Salisbury Symphony Orchestra
About Salisbury Symphony Orchestra
One of the glories of English music is the establishment of fine amateur symphony orchestras which give regular concerts in the communities from which they draw their players. Salisbury Symphony Orchestra is a prime example. Formed as the Salisbury Orchestral Society in 1917 under the presidency of Sir Edward Elgar and the baton of the organist of Salisbury Cathedral, Sir Walter Alcock, the orchestra is now approaching its centenary. We usually give three concerts each year: two in Salisbury City Hall (November and March/April) and a summer concert in the Cathedral, accompanying our sister choral organisation, the Salisbury Musical Society.
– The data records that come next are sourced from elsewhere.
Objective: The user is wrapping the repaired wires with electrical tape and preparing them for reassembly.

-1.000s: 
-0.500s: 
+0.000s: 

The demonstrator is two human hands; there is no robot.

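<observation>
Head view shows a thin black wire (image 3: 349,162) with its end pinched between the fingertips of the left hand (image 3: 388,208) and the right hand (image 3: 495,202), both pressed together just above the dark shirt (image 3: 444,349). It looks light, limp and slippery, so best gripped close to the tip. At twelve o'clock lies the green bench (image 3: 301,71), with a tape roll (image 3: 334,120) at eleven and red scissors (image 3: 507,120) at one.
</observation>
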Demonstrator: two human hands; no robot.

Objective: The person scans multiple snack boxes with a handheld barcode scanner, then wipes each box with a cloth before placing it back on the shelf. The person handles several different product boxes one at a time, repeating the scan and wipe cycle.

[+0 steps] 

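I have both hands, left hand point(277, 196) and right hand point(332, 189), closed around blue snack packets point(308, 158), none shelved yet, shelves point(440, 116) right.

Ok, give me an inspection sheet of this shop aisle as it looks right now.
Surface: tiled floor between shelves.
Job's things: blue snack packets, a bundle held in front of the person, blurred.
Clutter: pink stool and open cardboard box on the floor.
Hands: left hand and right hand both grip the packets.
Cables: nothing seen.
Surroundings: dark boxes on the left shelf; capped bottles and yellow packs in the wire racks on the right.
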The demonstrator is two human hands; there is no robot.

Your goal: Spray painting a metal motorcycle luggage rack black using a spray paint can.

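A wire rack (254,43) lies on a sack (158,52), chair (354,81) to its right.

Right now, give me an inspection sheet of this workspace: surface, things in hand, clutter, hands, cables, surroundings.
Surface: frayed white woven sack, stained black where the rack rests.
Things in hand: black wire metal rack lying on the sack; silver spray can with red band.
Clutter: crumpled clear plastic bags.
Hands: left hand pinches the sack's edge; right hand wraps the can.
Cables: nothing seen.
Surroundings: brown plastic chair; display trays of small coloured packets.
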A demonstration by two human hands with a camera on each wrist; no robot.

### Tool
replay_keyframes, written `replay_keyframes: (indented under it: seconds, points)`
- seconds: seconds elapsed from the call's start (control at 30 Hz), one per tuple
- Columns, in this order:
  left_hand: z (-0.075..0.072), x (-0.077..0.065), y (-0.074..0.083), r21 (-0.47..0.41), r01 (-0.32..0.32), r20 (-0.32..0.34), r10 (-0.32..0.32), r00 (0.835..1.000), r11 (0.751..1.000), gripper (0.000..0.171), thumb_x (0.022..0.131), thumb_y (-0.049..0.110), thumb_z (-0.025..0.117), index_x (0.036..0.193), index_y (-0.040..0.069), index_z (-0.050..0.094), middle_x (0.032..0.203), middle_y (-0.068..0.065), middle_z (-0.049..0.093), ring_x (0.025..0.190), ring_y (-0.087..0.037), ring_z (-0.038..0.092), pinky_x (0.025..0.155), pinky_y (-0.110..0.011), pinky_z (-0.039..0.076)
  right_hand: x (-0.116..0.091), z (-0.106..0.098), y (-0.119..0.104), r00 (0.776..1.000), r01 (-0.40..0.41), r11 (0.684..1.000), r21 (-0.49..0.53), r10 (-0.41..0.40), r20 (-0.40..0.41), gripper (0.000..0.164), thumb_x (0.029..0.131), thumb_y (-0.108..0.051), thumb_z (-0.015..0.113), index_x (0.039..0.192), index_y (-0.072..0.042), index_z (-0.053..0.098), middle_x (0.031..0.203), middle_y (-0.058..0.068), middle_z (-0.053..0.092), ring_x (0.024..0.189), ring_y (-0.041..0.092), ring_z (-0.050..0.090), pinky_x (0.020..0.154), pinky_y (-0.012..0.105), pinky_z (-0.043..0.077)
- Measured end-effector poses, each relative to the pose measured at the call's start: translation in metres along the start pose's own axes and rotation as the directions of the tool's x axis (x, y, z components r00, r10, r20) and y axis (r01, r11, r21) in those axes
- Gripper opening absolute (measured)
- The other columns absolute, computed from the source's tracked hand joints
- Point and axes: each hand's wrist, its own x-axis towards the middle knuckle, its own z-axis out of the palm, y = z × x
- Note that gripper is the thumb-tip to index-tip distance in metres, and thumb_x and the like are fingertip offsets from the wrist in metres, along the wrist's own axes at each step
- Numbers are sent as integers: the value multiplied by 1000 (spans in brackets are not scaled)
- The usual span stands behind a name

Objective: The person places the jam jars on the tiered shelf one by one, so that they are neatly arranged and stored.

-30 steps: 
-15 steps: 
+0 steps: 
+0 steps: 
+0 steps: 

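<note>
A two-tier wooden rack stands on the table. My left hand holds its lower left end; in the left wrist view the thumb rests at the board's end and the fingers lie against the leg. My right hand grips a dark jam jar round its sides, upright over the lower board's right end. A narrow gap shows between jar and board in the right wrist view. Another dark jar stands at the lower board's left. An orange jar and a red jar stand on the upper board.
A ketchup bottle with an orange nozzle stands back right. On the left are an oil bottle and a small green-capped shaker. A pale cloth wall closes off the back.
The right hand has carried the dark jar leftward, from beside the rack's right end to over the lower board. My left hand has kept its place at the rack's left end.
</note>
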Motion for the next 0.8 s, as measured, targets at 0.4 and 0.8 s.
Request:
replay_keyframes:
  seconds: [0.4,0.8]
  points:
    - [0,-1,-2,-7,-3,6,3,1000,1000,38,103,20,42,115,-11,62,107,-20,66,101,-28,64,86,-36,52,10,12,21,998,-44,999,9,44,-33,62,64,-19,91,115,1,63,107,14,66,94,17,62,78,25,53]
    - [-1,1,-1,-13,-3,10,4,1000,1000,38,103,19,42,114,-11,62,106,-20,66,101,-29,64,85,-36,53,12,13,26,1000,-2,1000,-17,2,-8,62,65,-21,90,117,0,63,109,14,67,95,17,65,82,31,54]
We are particularly fortunate in accompanying some of the finest soloists in the country. Our core repertoire consists of major works for full symphony orchestra from the Romantic era and the 20th Century, although earlier works are often included in concert programmes. We are continually aspiring to the highest level of musical performance, led by our dynamic conductor, David Halls, the Cathedral’s Director of Music. Membership of the orchestra is drawn from a wide variety of musicans, most of whom live within a 30 mile radius of Salisbury. Rehearsals are held on Friday evenings in the South Wilts Grammar School. The Orchestra is affiliated to Making Music, which represents and supports amateur vocal and instrumental music throughout the UK.